● **Source records**
*** Block opens ***
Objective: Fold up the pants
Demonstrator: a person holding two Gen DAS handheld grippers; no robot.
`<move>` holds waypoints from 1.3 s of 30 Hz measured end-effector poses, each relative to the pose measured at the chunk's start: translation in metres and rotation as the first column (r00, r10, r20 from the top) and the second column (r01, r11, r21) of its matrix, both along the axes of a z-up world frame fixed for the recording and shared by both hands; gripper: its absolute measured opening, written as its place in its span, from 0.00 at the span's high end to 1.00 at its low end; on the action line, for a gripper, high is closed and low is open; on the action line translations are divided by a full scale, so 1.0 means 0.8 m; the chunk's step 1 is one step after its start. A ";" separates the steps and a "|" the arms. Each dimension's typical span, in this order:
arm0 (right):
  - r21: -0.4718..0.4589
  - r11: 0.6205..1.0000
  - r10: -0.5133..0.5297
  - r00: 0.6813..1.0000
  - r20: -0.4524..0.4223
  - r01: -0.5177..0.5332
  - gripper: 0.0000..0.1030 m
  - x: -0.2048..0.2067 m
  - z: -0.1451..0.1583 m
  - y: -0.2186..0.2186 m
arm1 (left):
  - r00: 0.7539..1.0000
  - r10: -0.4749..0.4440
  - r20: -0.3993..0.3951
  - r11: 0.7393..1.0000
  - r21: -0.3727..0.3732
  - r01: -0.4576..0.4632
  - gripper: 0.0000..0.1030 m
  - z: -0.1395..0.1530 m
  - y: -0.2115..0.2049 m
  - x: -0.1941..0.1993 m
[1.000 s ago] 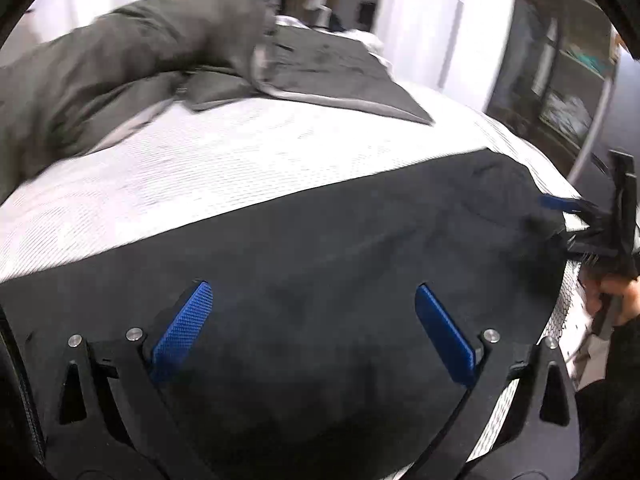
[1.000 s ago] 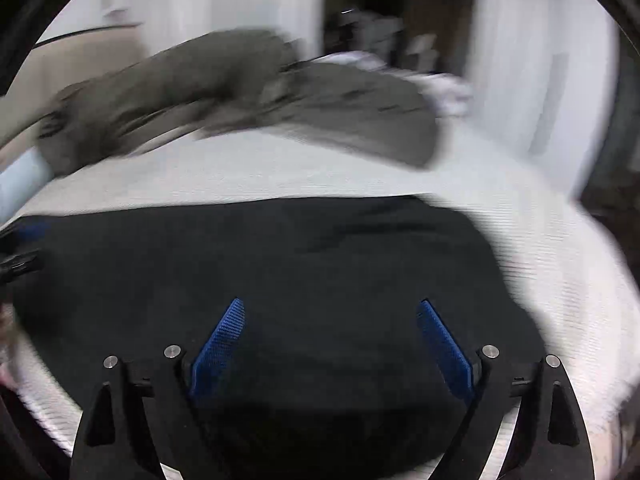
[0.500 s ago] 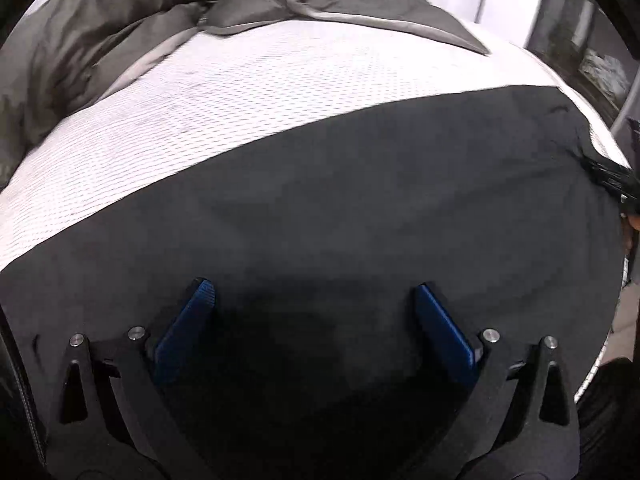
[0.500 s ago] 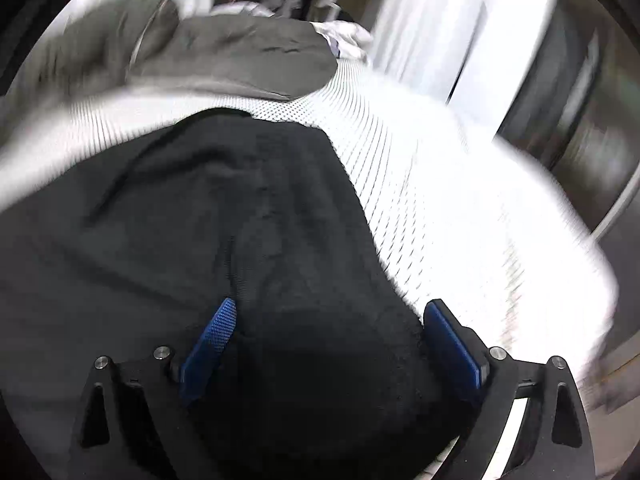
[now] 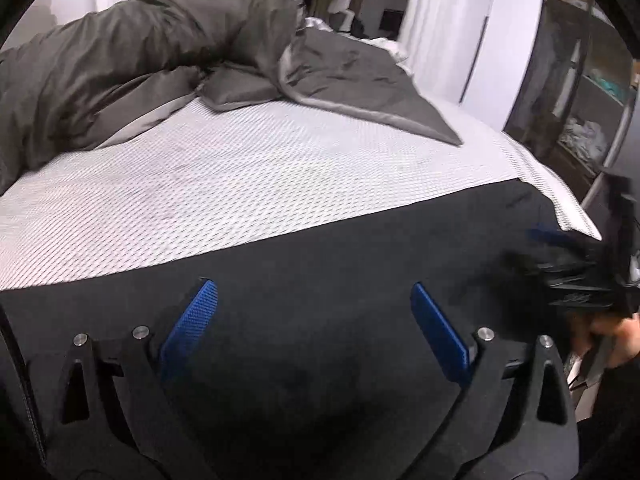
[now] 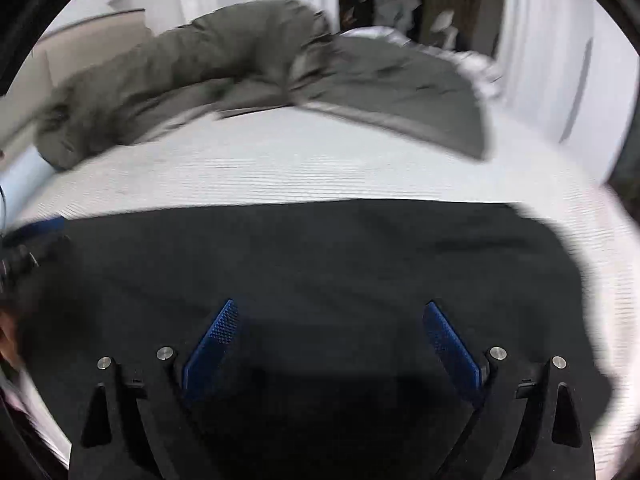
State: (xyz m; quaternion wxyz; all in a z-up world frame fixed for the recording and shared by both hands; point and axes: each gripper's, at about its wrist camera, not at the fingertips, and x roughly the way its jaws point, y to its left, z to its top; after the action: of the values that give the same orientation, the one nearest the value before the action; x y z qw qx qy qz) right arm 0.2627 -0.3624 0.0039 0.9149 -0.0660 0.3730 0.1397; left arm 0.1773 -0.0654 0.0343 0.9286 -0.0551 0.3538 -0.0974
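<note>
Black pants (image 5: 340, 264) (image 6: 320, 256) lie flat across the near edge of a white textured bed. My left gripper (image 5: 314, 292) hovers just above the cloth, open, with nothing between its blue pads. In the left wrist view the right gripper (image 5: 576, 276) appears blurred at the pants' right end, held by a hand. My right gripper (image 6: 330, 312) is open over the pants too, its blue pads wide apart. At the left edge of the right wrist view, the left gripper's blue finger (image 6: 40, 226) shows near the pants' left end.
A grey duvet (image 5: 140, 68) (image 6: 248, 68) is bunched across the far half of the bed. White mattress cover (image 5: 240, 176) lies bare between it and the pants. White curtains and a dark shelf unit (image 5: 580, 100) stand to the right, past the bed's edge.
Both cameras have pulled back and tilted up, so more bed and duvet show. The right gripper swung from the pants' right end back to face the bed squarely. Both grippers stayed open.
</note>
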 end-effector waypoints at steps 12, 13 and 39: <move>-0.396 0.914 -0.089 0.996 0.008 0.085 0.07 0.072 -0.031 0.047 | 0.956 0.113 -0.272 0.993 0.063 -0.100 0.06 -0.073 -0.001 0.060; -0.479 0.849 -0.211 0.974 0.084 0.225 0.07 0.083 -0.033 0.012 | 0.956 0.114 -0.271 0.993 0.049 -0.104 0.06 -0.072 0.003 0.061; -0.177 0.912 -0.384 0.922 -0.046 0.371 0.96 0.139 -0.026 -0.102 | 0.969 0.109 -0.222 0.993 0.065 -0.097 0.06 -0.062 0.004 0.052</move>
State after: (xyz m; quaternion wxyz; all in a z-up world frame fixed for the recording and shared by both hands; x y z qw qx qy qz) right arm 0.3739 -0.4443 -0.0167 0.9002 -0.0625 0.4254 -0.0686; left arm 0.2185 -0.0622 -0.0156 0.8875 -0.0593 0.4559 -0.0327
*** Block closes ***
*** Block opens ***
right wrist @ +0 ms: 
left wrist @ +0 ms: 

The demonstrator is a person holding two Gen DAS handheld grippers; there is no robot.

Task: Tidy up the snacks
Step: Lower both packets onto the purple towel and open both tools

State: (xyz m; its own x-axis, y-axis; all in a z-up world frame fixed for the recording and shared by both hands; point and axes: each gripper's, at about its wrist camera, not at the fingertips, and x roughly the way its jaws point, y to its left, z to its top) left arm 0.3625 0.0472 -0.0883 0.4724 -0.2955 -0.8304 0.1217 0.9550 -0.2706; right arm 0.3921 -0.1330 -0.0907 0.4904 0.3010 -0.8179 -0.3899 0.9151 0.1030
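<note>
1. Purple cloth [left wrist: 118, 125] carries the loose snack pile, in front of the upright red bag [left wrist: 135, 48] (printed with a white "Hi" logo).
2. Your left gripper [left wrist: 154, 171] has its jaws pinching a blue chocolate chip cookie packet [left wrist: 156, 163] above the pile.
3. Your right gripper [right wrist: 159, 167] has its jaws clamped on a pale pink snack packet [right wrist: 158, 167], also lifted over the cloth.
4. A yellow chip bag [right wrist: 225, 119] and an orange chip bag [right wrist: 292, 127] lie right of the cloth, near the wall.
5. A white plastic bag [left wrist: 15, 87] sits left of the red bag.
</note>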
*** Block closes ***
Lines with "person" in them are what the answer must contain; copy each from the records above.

Demonstrator: a person holding two Gen DAS handheld grippers; no robot.
The demonstrator is a person holding two Gen DAS handheld grippers; there is no robot.

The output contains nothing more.